## STORED DATA
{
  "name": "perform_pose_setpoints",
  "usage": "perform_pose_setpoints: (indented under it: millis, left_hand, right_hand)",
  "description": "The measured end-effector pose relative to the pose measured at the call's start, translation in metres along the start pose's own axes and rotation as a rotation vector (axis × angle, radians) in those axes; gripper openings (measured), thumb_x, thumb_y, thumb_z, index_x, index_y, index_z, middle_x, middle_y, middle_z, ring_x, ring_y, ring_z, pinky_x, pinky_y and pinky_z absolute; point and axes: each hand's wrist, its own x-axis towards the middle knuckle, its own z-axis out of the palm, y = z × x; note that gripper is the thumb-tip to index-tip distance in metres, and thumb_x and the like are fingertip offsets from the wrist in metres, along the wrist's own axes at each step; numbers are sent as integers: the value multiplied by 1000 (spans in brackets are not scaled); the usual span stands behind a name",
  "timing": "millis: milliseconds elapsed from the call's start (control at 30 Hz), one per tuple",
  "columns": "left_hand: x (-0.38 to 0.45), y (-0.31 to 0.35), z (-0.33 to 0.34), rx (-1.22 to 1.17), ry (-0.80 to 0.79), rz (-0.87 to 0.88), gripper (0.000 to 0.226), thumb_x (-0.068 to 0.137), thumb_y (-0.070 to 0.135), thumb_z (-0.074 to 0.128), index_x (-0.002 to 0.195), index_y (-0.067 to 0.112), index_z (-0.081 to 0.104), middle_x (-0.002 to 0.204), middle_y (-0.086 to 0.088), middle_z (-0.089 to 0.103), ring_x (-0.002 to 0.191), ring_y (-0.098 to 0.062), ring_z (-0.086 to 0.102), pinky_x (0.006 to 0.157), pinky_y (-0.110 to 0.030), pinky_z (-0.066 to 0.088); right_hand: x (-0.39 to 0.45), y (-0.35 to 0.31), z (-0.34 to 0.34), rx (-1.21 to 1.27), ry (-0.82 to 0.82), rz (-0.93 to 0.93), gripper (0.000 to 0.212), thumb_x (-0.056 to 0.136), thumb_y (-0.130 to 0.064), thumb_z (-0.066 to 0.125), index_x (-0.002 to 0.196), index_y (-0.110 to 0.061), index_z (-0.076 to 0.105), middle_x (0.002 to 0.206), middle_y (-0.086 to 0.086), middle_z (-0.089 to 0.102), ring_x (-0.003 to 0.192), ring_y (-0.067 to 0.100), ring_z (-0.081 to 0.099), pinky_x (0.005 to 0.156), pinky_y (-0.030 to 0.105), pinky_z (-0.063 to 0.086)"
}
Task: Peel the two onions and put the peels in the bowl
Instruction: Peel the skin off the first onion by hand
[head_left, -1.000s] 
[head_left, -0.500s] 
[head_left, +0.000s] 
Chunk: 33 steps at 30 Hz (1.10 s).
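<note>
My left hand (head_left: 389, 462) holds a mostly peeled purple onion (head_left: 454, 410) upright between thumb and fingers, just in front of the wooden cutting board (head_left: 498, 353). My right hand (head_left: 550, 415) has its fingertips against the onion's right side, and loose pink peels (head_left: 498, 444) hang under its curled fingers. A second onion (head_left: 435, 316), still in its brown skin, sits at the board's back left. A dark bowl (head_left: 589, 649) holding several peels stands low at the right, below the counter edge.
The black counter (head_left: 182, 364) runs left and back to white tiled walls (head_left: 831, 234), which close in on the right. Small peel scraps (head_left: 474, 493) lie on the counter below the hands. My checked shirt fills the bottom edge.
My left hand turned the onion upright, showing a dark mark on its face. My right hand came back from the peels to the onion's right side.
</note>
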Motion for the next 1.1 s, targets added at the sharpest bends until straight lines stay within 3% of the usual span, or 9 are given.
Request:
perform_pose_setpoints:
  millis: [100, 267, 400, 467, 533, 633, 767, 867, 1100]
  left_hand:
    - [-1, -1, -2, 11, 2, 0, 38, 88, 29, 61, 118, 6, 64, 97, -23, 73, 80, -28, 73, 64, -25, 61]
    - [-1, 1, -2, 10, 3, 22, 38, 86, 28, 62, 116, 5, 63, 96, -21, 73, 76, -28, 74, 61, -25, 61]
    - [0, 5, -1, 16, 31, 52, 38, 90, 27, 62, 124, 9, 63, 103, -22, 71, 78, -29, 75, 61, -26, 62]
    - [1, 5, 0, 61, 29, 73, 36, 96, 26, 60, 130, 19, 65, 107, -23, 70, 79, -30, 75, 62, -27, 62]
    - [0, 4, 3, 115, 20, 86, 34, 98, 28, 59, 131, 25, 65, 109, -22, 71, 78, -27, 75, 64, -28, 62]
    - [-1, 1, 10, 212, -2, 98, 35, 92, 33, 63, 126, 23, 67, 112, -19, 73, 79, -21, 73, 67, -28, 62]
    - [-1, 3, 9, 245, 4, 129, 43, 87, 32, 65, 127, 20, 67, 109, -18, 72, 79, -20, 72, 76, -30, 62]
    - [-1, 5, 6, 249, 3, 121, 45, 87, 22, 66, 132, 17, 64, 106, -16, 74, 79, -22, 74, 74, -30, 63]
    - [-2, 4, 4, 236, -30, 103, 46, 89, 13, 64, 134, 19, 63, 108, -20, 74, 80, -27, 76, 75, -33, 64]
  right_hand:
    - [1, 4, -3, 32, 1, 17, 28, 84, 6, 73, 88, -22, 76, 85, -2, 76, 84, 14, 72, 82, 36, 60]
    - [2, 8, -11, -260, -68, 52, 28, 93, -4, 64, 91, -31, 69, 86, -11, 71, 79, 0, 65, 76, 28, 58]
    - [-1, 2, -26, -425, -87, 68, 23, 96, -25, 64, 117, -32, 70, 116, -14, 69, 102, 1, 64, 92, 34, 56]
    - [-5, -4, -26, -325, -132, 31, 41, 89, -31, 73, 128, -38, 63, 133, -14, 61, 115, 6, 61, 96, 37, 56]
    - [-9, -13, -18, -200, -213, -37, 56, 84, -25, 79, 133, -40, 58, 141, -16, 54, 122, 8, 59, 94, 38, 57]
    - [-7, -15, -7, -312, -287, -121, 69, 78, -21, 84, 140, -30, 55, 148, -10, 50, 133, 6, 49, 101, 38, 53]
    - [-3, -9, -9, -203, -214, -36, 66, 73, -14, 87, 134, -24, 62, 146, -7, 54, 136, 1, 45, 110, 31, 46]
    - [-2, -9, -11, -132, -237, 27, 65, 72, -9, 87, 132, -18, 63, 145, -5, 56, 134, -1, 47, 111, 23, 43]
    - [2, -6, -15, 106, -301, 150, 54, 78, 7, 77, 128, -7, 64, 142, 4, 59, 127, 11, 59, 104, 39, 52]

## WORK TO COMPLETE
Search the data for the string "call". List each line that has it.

## EXERCISE RESPONSE
  "description": "The measured end-effector pose relative to the pose measured at the call's start, translation in metres along the start pose's own axes and rotation as a rotation vector (axis × angle, radians) in those axes; gripper openings (measured), thumb_x, thumb_y, thumb_z, index_x, index_y, index_z, middle_x, middle_y, middle_z, ring_x, ring_y, ring_z, pinky_x, pinky_y and pinky_z absolute; point and axes: each hand's wrist, its own x-axis towards the middle knuckle, its own z-axis out of the palm, y = z × x; note that gripper is the thumb-tip to index-tip distance in metres, and thumb_x and the like are fingertip offsets from the wrist in metres, along the wrist's own axes at each step; numbers are sent as integers: the value multiplied by 1000 (spans in brackets are not scaled); the usual span stands behind a name",
  "timing": "millis: milliseconds elapsed from the call's start (control at 30 Hz), one per tuple",

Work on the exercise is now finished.